What you return must be the lines of the data that hold the word "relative".

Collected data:
......

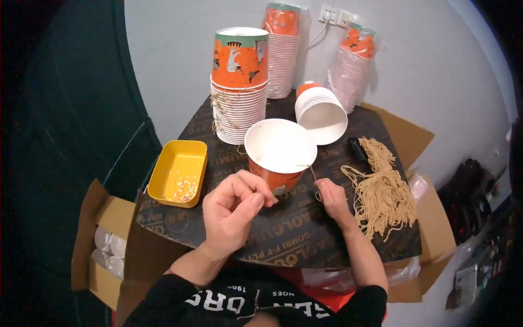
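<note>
I am seeing the open cup [280, 146] sitting just beyond and between my left hand [234, 210] and right hand [330, 198], with a thin string [311, 171] running from its rim down to my right fingers. The pile of strings [384, 188] is lying just right of my right hand. The tray [178, 172] is sitting left of my left hand, beads [185, 185] lying in it. The cup stacks [239, 87] are standing well beyond both hands, against the wall [425, 65].
</note>
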Tool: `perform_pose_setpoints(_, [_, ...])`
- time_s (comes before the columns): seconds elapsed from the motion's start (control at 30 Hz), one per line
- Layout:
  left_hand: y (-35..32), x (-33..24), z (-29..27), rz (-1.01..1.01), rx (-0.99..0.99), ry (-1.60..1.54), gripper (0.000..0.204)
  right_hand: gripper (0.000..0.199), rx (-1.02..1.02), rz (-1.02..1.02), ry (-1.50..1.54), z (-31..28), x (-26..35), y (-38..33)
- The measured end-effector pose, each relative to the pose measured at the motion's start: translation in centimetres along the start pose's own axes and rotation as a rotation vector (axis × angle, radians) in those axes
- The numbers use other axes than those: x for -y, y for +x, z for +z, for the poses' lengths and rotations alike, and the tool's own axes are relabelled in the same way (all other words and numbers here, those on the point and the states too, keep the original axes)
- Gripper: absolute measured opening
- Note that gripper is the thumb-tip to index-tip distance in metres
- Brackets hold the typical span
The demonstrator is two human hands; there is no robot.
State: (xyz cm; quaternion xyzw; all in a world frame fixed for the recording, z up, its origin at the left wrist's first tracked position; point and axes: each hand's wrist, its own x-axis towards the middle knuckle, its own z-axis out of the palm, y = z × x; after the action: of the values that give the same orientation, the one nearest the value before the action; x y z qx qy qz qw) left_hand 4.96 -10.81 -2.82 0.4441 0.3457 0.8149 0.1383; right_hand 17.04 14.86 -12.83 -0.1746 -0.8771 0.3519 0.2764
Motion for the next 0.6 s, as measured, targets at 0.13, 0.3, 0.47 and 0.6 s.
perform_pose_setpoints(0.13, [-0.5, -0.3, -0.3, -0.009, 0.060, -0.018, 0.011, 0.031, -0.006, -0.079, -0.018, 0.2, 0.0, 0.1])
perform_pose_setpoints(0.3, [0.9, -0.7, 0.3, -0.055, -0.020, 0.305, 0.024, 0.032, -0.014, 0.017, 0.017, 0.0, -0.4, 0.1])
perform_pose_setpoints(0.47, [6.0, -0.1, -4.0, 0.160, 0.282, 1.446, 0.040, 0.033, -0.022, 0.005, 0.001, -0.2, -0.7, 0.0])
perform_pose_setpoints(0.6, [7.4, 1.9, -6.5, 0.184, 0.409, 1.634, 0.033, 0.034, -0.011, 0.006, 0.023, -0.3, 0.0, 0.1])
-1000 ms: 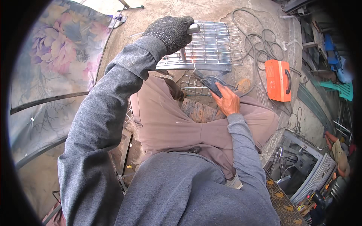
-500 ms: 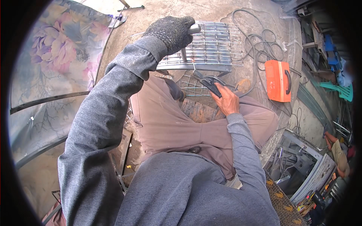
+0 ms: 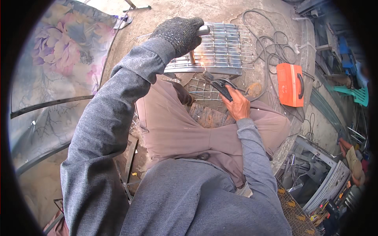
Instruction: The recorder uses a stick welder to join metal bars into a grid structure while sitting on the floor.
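Note:
My left hand [image 3: 175, 34], in a dark knitted glove, is closed around a metal tool with a thick round grey bar [image 3: 202, 30]. Its shaft [image 3: 192, 57] points down onto a wire mesh grid [image 3: 226, 45] fixed over a metal frame [image 3: 214, 71]. My bare right hand [image 3: 236, 103] grips a black welding electrode holder [image 3: 220, 87]. The short electrode at its tip glows against the near edge of the frame, close to the shaft, with sparks and haze above. The exact contact point is lost in the glare.
An orange welding machine [image 3: 289, 84] stands to the right, with looped cable [image 3: 271, 43] on the concrete floor. A wooden block [image 3: 206, 115] lies between my legs. A flowered sheet [image 3: 59, 55] hangs at left. Metal parts [image 3: 303, 169] lie at lower right, near another person's legs [image 3: 354, 163].
A small orange glow at the electrode tip has grown into a bright arc with sparks and haze. Orange light now falls on the tool's shaft. Both hands stay almost in place.

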### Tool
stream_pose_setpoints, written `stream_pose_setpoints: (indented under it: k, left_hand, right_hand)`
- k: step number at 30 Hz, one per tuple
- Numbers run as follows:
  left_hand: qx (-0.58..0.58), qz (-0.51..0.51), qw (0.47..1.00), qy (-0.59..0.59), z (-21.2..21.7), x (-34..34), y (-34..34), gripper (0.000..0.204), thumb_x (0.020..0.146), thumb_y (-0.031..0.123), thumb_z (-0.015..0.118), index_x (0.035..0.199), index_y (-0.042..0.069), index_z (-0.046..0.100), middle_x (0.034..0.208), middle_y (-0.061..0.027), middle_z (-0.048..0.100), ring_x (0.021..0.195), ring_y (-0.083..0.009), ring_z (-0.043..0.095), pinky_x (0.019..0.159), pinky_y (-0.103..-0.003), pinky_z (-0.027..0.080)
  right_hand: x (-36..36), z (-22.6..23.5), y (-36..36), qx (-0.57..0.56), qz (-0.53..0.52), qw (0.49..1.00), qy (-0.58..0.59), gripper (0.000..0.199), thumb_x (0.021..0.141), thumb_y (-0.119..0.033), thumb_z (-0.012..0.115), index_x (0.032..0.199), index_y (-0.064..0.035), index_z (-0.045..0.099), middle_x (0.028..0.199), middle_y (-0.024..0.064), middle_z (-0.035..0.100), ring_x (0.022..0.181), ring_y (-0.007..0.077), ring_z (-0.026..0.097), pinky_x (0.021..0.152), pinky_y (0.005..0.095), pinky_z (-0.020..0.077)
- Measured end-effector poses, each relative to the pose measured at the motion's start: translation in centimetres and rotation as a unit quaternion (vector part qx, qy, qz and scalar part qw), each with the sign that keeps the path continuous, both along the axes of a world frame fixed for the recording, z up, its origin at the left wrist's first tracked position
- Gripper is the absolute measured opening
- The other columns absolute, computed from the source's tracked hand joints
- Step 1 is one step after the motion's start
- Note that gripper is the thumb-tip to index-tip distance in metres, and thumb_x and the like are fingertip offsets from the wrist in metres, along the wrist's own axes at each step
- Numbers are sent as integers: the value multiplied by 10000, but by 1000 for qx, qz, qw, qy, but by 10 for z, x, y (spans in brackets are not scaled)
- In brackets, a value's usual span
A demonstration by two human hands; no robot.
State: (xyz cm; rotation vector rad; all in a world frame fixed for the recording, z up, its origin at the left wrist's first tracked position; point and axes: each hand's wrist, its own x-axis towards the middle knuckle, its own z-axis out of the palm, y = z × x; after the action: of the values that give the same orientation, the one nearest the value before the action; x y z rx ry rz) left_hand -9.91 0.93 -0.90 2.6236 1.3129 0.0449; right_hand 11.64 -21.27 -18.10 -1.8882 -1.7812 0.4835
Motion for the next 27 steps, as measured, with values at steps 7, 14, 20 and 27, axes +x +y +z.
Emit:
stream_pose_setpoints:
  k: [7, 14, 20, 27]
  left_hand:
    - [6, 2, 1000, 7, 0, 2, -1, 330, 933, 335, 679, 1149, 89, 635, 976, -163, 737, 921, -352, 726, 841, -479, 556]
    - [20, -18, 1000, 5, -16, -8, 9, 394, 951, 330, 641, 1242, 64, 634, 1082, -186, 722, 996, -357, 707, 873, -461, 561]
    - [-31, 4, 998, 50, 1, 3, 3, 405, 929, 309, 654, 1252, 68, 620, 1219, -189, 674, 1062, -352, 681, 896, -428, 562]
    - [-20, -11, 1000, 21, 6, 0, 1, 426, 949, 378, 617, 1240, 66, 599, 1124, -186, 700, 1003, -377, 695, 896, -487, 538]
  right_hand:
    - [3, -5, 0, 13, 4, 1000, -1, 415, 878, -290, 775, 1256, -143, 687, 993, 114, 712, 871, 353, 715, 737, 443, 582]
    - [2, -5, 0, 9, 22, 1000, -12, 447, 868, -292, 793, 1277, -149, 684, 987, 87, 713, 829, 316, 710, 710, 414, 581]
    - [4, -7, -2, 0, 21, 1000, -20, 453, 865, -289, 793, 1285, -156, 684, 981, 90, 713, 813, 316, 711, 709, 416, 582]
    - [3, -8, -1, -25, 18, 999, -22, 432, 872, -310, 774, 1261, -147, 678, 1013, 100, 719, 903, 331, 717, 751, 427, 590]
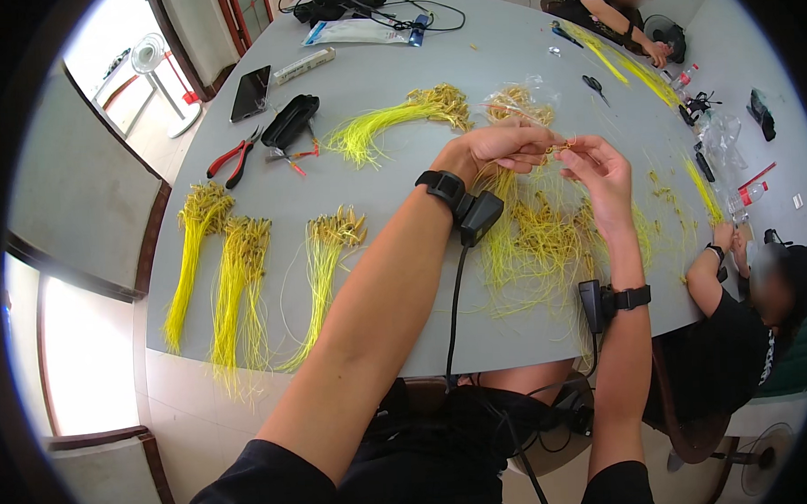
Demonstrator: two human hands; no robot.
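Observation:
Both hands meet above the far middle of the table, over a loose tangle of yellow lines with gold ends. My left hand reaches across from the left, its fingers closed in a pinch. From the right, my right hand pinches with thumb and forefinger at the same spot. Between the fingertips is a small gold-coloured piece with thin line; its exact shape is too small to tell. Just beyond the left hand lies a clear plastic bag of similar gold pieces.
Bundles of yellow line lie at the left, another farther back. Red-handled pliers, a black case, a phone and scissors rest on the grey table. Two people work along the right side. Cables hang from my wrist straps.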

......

--- EXPECTED ANSWER ---
- The measured end-effector pose, each relative to the pose measured at the motion's start: translation in centimetres along the start pose's own axes and rotation as a rotation vector (axis × angle, radians) in those axes
- Measured end-effector poses, each relative to the pose measured at the motion's start: translation in centimetres and rotation as a unit quaternion (vector part qx, qy, qz and scalar part qw), each with the sign that keeps the path continuous, both along the axes of a world frame fixed for the recording, z up, its origin at the left wrist's first tracked position

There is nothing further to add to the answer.